For 30... 40... 50... 65 minutes, the bodyguards stand as motionless as mannequins, refusing to take the bait, only their eyeballs moving, left, right, left, right, tirelessly scanning the crowds. And then the bow ties turn as one. An elegant, be-suited black man, flanked by more bodyguards, is striding towards the lectern.

"Some of you may be curious as to who we are and what we represent," he begins. "Well, we are members of the Nation of Islam, under the leadership of the most honourable Louis Farrakhan."

The speaker introduces himself as Leo Muhammad, hand-picked by Farrakhan to be his mouthpiece in London. His tone is calm, his accent a London-Jamaican patois, his style African-American. "Minister Farrakhan is currently banned from entering this country because members of the Jewish Board of Deputies protested to the Home Office in 1986 that he is a racist, an anti-Semite and a bigot," he continues. "In our entire history, the Nation have never been known to attack or murder Caucasian people, nor have we been known to decimate Jewish cemeteries. There is no truth in the malicious statements that we are racist, bigoted and anti- Semitic."

"Why, then," shouts someone, "do you surround yourself by a bunch of bodyguards wearing uniforms? Are you trying to intimidate us?"

Leo Muhammad pauses, nursing his anger as he grips the lectern. "What is it about the black man standing upright, wearing a suit and dark glasses that terrifies you, white man?
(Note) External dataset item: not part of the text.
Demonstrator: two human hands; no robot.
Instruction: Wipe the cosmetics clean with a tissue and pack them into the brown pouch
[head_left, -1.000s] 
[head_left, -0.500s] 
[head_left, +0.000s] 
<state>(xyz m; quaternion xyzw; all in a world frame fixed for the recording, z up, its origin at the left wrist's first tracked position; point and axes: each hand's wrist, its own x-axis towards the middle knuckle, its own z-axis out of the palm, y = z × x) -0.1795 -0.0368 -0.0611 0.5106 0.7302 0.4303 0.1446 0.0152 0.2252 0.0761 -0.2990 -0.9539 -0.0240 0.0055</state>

You got a problem when you hear brothers like me? You don't like my strident voice? You don't like to hear black people talking back to you? Well, I got news for you Caucasians. We are here to tell you the truth about the crimes that you and your fathers committed. You are guilty of enslaving and killing... and killing... 100 million black people. I will say that figure again. One hundred million black people lost their lives in the middle passage alone coming to the so-called New World - 400 years in which black people were taken wholesale as slaves out of Africa. And, if you today wish to mock the memory of these black people that you murdered, does that make you a good human being, or a devil, just like your father?"

"That's right, that right," the bodyguards intone.

"You want to call me a person with a chip on my shoulder?" spits Leo. "Go ahead. I haven't got no chip on my shoulder. I got a whole rain forest on my shoulder. I got a whole log cabin on my shoulder. That's how much I'm angry."

"Go-a-head, blackman. Tell da trut', blackman," encourage the bodyguards, repeating the mantra intermittently.

Leo Muhammad speaks for four hours. His message, which he polishes up and deposits "in-your-face", is this: In 1997, black people in the West are not yet free. Almost 150 years after the abolition of slavery, the black man still lives with the slave mentality inside his head and the white man's foot across his neck. Christianity, the slave-masters' religion, taught them to accept their lot and turn the other cheek. But Islam, their "pre-slavery faith", to which they need only revert (rather than convert), says: "You smack my cheek, I kick all four of yours". The only solution is reparation and separation.

He calls the brothers "warners": "God never punishes people without sending them warnings first." Warner Brothers has a ring to it, a reference to their American roots, their sense of showbiz.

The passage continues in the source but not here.